En las religiones o en las operaciones mercantiles, en las comunicaciones o en la vida sexual, la contemporaneidad ha dejado por entero de ser simple. Ha desaparecido la figura del patrón moral, del erótico y el de la moda; se ha perdido el catón en la enseñanza, el vademecum en la catalogación de los empleos, la preceptiva en el diseño urbano y el mapa en la geografía familiar. La complejidad ha reemplazado a la simplicidad en cualquier área y las episódicas reacciones a favor del minimalismo, la pureza de la raza o el elogio de la vida sencilla, no son otra cosa que estertores de un mundo en defunción.

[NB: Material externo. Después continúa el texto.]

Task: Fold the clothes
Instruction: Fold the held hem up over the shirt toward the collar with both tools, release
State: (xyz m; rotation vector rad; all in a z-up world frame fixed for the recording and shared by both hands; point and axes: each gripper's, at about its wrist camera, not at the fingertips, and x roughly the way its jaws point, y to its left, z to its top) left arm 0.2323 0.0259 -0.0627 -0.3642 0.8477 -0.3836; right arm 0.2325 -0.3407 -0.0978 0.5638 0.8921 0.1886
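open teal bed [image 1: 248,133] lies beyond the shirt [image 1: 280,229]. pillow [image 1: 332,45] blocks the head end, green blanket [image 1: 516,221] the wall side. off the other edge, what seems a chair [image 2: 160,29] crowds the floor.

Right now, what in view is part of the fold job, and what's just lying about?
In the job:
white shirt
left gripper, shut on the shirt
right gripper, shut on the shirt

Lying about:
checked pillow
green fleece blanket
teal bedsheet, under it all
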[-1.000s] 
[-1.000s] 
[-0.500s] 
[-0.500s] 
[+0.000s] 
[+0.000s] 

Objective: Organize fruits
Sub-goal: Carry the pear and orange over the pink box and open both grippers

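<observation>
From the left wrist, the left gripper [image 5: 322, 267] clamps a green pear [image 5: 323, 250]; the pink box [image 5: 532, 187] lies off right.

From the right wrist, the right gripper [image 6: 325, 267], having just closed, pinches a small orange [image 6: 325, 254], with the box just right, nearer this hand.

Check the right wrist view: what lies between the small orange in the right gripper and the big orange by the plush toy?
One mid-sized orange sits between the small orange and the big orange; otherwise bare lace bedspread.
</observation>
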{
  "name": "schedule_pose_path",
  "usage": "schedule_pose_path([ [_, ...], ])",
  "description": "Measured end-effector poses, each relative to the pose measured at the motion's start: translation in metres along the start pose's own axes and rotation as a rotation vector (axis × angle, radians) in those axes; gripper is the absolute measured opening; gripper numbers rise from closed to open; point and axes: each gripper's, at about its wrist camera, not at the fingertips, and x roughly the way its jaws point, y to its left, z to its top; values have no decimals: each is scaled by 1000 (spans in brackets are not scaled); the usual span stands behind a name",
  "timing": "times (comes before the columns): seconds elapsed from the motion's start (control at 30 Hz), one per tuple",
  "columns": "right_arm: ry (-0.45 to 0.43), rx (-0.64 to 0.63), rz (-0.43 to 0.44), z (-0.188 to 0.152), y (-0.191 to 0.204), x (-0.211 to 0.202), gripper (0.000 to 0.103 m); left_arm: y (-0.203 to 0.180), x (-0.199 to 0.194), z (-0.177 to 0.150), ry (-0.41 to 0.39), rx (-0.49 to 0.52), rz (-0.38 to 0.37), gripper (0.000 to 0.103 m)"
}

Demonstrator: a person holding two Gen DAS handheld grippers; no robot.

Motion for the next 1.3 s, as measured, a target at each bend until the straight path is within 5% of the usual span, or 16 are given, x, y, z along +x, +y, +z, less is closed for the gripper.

Más que hallar la cura en una vuelta a la claridad precedente o perseguir la inteligibilidad en los códigos ya escritos, el éxito se halla en el estreno de otro modo de conocimiento y experimentación. La primera mitad del siglo XX se representó en el anhelo de los edificios nítidos del movimiento moderno, pero ya en 1966 publicó Robert Venturi su Complejidad y contradicción en arquitectura y veinte años más tarde la arquitectura probaba la paradoja de la deconstrucción. Los prismas desnudos de Mies van der Rohe pasaron a ser construcciones vestidas de ornatos y cosméticos y, finalmente, el edificio de mayor referencia en nuestro tiempo, el Museo Guggenheim de Frank Gehry en Bilbao, ha cuajado en la estética de la complejidad.

Educados en la paternidad dialéctica del bien y el mal, de lo feo y de lo hermoso, del centro y su periferia, se hace hoy extraño el barullo de la diversidad, el fragor de la polivalencia o el archipiélago de opciones sin orden. Pero la vida, el trabajo, la pareja, se ha vuelto compleja porque sí, en sí, dentro de sí, y es vano rebuscar en su corazón esperando hallar el antiguo rostro.

Pocas veces, como en estos años, se asiste a la evidencia de que los cambios escapan o sortean las interpretaciones, pero también, junto a esa impotencia, se presiente que el final de la gran mudanza dejará una realidad donde tanto el hábitat como el habitante celebrarán la nueva peripecia. Precisamente la cura de la patología nacionalista no provendrá de una mayor autodeterminación, una mayor delimitación o una máxima subvención de su habla, sino de la contagiosa inmersión en una red donde serán más decisivas las tramas que los nudos, más característica la complejidad general que los complejos locales.

Del mismo modo, el triunfo de la estética, de la justicia, de la igualdad o del placer, no habrá de esperarse de un giro que les reintegre a su idealizada pureza y sabor primigenios, sino de una revolución continuada que multiplique su mixtificación. El otro mundo posible al que vale la pena aspirar en los movimientos contra la actual situación global no puede ser un mundo proyectable. Ni siquiera, por el momento, imaginable. El futuro más humano se confunde ahora con un artefacto que irá realizándose progresivamente añadiendo elementos y colores, multiplicando los virus y factores, venciendo el miedo al impensado paraíso de la complejidad.